De pronto percibí que ya el cansancio me abrazaba. Todo mi cuerpo parecía caerse de si mismo. Sentí el peso de los párpados, junto al deseo de amar intensamente a mi cama. Había entrado en una especie de estado hipnótico, y la gravedad me exigía dejar caer mi peso rápidamente. Parecía que un poder externo me obligaba a interrumpir el descubrimiento, justo en el momento exacto en que una sombra de la verdad buscada surgía para asomar su timidez. Pero no hubo anhelo que pudiera detener ese cansancio y emprendí el corto camino hasta la cama para zambullirme en ella. Casi instantáneamente estaba dormido, subsumido en un sueño intenso. Otro des-tiempo hacia su presentación, ese mismo que se despliega todas las noches.
Tal vez en la mañana recuerde la revelación de la noche anterior, o tal vez simplemente recuerde un sueño.
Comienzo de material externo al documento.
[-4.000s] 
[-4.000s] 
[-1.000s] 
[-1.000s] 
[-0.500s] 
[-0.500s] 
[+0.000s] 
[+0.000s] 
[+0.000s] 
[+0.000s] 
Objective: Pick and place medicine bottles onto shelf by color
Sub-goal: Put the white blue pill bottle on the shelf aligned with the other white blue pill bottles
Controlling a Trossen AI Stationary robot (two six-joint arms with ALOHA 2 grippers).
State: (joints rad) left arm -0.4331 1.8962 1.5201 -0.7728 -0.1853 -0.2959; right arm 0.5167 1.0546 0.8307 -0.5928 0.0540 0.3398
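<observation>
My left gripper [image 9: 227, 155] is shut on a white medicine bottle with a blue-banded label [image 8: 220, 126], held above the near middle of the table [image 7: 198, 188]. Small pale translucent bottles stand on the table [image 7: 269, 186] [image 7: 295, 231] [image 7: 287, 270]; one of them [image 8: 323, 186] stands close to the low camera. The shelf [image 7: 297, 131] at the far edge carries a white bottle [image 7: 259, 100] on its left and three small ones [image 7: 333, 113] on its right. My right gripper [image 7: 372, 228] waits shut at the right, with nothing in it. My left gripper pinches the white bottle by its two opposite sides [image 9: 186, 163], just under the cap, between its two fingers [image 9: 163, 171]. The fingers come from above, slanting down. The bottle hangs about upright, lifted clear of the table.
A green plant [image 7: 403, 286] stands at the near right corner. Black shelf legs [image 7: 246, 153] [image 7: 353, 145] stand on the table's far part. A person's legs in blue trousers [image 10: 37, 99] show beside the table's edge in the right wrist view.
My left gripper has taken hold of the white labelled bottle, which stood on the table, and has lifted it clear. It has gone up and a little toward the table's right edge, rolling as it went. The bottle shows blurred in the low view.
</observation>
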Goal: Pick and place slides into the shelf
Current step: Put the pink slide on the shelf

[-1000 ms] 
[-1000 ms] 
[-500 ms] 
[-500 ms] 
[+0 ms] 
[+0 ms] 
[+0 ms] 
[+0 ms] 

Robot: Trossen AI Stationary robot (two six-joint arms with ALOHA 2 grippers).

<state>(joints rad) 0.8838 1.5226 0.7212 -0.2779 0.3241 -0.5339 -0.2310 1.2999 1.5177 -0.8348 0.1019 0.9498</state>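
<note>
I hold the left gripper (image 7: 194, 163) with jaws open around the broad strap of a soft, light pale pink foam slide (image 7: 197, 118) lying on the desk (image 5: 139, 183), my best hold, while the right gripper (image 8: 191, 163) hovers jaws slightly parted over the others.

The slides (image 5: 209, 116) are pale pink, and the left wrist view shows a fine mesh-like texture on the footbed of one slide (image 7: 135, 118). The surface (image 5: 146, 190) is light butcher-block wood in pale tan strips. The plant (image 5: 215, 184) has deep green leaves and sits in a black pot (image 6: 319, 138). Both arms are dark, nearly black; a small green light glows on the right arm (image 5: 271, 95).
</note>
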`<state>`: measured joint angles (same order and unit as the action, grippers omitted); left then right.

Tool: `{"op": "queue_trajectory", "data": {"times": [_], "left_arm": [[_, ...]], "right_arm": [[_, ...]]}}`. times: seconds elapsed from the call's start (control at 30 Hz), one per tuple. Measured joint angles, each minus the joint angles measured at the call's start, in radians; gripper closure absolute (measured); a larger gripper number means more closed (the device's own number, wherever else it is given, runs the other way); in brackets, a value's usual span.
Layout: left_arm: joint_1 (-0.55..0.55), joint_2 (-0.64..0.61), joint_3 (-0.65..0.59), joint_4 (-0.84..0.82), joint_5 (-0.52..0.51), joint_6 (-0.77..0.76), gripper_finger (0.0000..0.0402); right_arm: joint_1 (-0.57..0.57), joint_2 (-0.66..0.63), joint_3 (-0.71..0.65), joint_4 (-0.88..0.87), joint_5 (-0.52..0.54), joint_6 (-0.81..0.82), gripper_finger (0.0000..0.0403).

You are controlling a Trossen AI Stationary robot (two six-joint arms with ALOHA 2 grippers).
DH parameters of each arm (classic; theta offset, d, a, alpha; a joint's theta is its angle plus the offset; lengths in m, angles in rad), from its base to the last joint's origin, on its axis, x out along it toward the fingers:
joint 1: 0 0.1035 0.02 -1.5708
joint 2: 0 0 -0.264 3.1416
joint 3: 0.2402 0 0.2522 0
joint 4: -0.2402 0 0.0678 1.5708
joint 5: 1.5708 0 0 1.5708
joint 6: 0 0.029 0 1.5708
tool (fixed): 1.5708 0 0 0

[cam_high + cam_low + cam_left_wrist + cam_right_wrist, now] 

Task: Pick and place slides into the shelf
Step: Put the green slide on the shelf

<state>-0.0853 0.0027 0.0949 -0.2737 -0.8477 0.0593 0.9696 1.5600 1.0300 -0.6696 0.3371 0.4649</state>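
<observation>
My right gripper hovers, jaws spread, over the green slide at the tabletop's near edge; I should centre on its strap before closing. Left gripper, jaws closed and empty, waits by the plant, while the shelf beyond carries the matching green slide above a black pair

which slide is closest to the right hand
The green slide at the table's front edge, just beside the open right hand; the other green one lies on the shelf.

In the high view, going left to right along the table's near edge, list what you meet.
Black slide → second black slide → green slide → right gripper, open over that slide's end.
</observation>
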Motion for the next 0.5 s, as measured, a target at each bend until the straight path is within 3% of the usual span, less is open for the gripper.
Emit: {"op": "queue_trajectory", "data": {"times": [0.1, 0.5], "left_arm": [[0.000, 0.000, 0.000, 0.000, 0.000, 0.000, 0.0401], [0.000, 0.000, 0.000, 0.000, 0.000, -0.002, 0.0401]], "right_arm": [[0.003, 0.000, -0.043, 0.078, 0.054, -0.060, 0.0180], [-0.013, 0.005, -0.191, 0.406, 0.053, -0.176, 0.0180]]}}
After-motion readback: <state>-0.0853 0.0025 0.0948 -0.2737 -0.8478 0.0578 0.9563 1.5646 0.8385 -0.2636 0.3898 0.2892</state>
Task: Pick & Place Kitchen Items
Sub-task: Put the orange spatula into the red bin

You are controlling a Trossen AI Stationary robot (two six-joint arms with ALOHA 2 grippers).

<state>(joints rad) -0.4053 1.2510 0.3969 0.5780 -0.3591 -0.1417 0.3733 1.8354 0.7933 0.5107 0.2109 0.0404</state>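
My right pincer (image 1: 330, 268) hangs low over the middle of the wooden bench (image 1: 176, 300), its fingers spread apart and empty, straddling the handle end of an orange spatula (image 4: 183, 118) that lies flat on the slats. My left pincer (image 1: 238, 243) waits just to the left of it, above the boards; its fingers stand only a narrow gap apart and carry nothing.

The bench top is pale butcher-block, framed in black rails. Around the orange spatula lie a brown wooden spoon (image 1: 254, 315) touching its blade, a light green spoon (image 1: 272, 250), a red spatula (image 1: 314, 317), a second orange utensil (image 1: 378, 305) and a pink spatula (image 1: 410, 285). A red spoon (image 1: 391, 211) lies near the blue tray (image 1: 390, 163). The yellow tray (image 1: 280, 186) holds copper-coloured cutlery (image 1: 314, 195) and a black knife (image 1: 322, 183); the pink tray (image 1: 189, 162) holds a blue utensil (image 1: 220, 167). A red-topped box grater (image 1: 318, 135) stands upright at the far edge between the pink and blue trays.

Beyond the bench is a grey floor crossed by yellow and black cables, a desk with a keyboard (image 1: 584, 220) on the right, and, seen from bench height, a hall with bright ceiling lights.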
Un sueño con relojes blandos, un sueño con un lugar sin tiempo, porque tal vez sean estos, los sueños, el lugar mismo donde nos encontramos fuera del alcance del tiempo y del espacio; espacio sin lugar donde se produce el triunfo sobre la lógica del tiempo constante y su supuesta realidad. Esa realidad que no es otra cosa que un sueño que comienza tras el despertar, pasaje de un tiempo a otro.